雪域,位于世界之北,这里气候极寒,常年积雪,山川大地,一片洁白。年至十月,一股寒流自北而来,化作漫天素雪,飘飘洒洒,坠入大地。
入夜,凤凰城,灯火飞雪,交相辉映。
城内楼房高达上百层,且没有楼梯,门和窗皆悬空开放。灯火之下,归家的行人,脚踩飞剑,于高楼之间穿行,飞入自家房门,整座城池,尽皆如此。
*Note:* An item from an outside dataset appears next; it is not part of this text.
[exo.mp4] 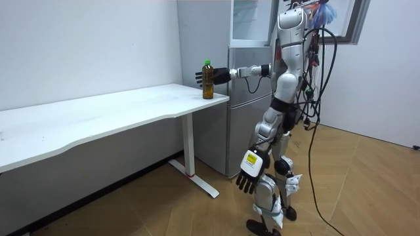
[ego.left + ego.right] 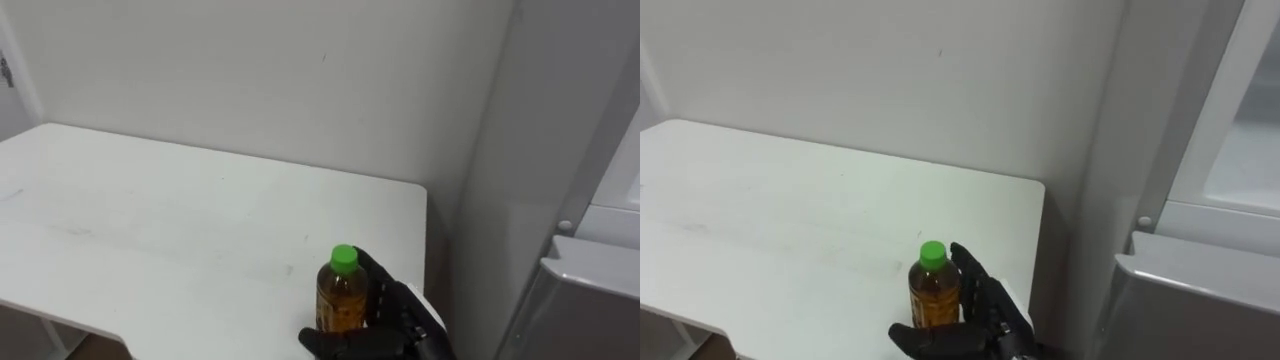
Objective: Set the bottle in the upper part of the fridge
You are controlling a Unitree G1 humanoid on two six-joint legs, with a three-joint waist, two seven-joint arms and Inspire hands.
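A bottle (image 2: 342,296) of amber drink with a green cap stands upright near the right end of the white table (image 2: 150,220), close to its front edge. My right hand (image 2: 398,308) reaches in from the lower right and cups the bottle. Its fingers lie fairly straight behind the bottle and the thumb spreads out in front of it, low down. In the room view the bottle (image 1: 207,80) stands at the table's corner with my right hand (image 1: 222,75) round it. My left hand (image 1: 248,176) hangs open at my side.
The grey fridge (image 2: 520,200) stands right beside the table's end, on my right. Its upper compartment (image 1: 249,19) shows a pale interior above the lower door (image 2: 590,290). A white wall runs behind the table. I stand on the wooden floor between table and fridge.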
凤凰城,是雪域最大门派——雪域剑宗的核心所在,城中之人,既是居民,也是修者。
城池西北角,有一小小院落,因为房屋矮小,所以在高楼林立的凤凰城中,显得格外惹眼。
小院之中,有间小屋,不大,一床、一桌、一椅,仅此而已。桌上堆着一摞书,桌前坐着一名十四五岁,清雅俊秀的少年,正捧着书本,认真研读,偶尔抬起头来,看看窗外的雪花。
“薛青,我来看你了。”小院大门忽然被人推开,走进一个二十出头,气质沉稳,目光深邃的年轻男子。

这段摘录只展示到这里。